"I couldn't!" The words came jerkily, as if wrung from him by main force. "For one thing—the men were out of hand, and it was as much as I could do to hold them. She told them, I tell you—stood up and told them straight out—who she was. And they loathe the whole crowd. It was madness."

"Pretty sublime madness!" commented the squire. "And then Saltash took her away. Was that it?"

"Yes." Dick spoke with intense bitterness. "It was the chance he was waiting for. Of course he seized it. Any blackguard would."

"But you thought she might have come here?" pursued the squire.

"I thought it possible, yes. I told Yardley it was so. He of course sneered at the bare idea. I nearly choked him for it. But I might have known he was right. She wouldn't risk—my following her. She wanted to be—free."

"Why? Is she afraid of you then?" Fielding's voice was stern.

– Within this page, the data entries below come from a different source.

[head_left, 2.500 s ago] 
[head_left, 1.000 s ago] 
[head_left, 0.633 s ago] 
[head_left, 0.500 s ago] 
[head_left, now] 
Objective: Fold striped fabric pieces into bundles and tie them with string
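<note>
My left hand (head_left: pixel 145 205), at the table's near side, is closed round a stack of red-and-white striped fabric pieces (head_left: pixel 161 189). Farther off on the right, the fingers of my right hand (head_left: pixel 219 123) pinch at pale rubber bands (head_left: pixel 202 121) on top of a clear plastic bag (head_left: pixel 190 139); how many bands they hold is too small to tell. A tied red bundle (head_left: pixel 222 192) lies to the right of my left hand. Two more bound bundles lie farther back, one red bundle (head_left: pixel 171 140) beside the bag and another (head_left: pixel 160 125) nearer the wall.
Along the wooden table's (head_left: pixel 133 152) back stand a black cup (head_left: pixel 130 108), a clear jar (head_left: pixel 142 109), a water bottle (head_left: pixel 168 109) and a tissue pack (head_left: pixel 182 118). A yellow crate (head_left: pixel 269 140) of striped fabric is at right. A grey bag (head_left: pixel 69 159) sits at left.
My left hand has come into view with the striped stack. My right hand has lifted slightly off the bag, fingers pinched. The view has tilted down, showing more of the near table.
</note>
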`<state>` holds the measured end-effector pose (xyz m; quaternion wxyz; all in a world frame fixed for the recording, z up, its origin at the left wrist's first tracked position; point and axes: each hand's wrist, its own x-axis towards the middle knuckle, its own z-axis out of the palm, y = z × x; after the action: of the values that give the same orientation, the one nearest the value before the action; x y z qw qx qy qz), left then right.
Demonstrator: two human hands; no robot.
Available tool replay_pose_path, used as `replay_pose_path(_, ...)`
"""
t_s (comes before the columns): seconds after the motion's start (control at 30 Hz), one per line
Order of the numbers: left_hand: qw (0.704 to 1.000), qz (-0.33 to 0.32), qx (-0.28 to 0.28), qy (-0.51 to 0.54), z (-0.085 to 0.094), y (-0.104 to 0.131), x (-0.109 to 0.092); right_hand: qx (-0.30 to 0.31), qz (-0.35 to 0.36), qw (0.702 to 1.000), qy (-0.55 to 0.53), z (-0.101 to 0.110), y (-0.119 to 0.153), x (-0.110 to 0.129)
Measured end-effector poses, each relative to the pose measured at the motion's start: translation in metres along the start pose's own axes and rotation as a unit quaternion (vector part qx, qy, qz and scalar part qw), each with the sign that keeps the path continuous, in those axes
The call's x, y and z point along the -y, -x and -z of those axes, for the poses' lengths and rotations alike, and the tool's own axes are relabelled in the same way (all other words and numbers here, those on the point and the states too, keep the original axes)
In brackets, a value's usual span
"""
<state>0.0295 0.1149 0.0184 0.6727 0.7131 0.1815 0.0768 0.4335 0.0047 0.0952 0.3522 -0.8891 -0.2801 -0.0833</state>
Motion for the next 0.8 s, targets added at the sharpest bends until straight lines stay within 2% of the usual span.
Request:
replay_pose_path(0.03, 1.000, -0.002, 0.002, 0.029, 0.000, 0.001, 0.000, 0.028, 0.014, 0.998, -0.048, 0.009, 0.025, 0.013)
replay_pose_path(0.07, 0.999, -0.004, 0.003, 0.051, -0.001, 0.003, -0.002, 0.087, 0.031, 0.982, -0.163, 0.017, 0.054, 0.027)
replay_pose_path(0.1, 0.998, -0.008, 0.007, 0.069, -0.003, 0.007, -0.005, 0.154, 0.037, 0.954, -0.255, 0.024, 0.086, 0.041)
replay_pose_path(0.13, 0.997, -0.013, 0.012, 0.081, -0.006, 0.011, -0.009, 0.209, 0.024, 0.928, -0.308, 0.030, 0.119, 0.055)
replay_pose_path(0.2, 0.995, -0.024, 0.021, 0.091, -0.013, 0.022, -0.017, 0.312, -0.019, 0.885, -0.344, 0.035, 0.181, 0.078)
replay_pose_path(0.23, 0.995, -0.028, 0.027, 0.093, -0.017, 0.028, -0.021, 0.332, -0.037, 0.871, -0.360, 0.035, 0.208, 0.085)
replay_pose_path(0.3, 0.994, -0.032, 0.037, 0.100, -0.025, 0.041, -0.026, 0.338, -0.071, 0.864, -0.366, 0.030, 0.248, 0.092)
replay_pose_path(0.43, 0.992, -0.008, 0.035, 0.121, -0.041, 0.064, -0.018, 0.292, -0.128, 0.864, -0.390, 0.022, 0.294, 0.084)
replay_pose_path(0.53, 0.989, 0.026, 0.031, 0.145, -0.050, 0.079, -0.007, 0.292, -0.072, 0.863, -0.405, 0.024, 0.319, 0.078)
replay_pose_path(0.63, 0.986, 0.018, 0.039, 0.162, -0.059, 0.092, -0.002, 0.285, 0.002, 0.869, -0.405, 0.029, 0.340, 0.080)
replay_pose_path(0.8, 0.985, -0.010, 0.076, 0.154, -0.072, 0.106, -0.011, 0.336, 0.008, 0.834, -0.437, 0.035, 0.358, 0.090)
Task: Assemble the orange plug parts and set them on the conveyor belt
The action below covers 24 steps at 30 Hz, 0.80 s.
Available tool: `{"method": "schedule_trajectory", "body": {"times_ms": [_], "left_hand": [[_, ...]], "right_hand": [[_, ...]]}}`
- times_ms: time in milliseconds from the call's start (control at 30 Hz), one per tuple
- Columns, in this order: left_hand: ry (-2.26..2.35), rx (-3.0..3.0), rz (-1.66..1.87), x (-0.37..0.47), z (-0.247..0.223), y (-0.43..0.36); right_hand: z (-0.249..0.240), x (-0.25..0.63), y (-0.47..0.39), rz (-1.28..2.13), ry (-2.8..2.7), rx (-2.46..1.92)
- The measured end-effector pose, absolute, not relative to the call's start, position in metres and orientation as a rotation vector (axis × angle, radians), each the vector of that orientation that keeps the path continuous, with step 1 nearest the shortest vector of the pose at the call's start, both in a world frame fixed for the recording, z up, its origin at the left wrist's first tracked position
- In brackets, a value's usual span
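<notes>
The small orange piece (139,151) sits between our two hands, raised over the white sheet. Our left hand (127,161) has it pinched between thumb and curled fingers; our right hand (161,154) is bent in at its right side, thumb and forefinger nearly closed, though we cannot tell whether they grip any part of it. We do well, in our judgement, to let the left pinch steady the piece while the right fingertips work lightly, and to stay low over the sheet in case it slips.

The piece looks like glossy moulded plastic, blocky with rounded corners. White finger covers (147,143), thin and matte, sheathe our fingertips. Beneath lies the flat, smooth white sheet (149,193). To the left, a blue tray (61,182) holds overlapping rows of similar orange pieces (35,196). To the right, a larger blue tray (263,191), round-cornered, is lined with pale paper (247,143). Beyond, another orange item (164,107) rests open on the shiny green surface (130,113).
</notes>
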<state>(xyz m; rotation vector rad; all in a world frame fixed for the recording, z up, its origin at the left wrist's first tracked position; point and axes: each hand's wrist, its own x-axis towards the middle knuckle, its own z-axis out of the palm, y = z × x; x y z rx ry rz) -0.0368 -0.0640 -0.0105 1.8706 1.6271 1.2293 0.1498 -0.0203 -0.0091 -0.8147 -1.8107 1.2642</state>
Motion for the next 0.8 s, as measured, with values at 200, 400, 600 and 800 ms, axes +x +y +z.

Dick threw up his head with the action of a goaded animal. "Yes."

"Then you've given her some reason?"

"Yes. I have given her reason!" Fiercely he flung the words. "You want to know—you shall know! This evening she found out something about me which even you don't know yet—something that made her hate me. I was going to tell her some day, but the time hadn't come. She said if she had known of it she would never have married me. I didn't realize then—how could I?—how hard it hit her. And I made her understand that having married me—it was irrevocable. That was why she ran away with Saltash. She didn't—trust me—any longer."

"But, my good fellow, what in heaven's name is this awful thing that even I don't know?" demanded the squire. "Don't tell me there has ever been any damn trouble with another woman!"